The school of the future is a balance between what Salman Khan and his ever-growing and experimenting team has developed, and using our hands in our communities to create the aesthetic and useful, critiquing that, iterating unto that, and reflecting deeply on it, privately and publicly. Even though I have joked about Khan Academy being the go-to education innovation topic, I must say they are doing incredible work and have launched a beta project-building site. I have such hope because everywhere I turn in every city I live in, new models, both for profit and non-profit, in the public and charter and private domains are popping up like wildfire and the community backing these ideas and ideals is simultaneously expanding and shrinking. We must be careful to collect learnings from all these experiments, so we can glean scalable insights, and not forget to work with today’s school, still operating, still building.
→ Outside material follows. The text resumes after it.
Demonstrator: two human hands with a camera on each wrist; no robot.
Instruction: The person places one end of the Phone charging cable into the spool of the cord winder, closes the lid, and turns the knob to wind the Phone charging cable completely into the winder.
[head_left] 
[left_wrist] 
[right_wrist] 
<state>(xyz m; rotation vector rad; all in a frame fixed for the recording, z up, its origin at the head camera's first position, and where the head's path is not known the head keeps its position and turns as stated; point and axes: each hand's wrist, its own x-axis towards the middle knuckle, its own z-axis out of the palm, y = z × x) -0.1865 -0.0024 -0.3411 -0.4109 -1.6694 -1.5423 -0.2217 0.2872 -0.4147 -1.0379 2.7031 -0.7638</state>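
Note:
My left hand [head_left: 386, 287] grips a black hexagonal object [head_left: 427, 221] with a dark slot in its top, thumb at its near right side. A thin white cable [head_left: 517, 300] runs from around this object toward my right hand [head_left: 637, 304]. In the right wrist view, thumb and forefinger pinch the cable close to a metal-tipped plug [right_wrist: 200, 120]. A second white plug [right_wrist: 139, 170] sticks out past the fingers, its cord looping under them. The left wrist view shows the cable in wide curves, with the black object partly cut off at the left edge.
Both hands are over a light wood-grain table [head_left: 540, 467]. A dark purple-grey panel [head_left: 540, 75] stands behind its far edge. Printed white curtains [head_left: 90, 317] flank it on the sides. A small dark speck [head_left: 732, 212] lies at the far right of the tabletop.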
As we continue to promote lab-like learning zones where process rules over product, mastery over performance, growth mindset over IQ, and cross-disciplinary design over siloed subjects, we will be fine. As long as the edtech conference go-ers and the design-thinking conference go-ers and the non-conference-go-ers cross-pollinate in the fiber of all the schools of today, we will innovate purposefully. As we rethink the role of teachers to give them the creative and loving outlets they desire and rethink the structure of personalized and team driven instruction and coaching, we will push forward.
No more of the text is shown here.